Using projects

You can add/update a project’s functions, artifacts, or workflows using set_function(), set_artifact(), set_workflow(), and set various project attributes (parameters, secrets, etc.).

Use the project run() method to run a registered workflow using a pipeline engine (e.g. Kubeflow pipelines). The workflow executes its registered functions in a sequence/graph (DAG). The workflow can reference project parameters, secrets and artifacts by name.

Projects can also be loaded and workflows/pipelines can be executed using the CLI (using mlrun project command).

In this section

Updating and using project functions

Projects host or link to functions that are used in job or workflow runs. You add functions to a project using set_function(). This registers them as part of the project definition (and Yaml file). Alternatively you can create functions using methods like code_to_function() and save them to the DB (under the same project). The preferred approach is to use set_function (which also records the functions in the project spec).

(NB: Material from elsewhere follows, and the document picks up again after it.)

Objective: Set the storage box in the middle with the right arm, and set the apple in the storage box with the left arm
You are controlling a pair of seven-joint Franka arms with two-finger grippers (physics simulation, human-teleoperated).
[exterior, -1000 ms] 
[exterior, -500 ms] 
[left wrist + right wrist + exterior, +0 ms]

The set_function() method allow you to add/update many types of functions:

  • marketplace functions - load/register a marketplace function into the project (func=”hub://…”)

  • notebook file - convert a notebook file into a function (func=”path/to/file.ipynb”)

  • python file - convert a python file into a function (func=”path/to/file.py”)

  • database function - function stored in MLRun DB (func=”db://project/func-name:version”)

  • function yaml file - read the function object from a yaml file (func=”path/to/file.yaml”)

  • inline function spec - save the full function spec in the project definition file (func=func_object), not recommended

When loading a function from code file (py, ipynb) you should also specify a container image and the runtime kind (will use job kind as default). You can optionally specify the function handler (the function handler to invoke), and a name.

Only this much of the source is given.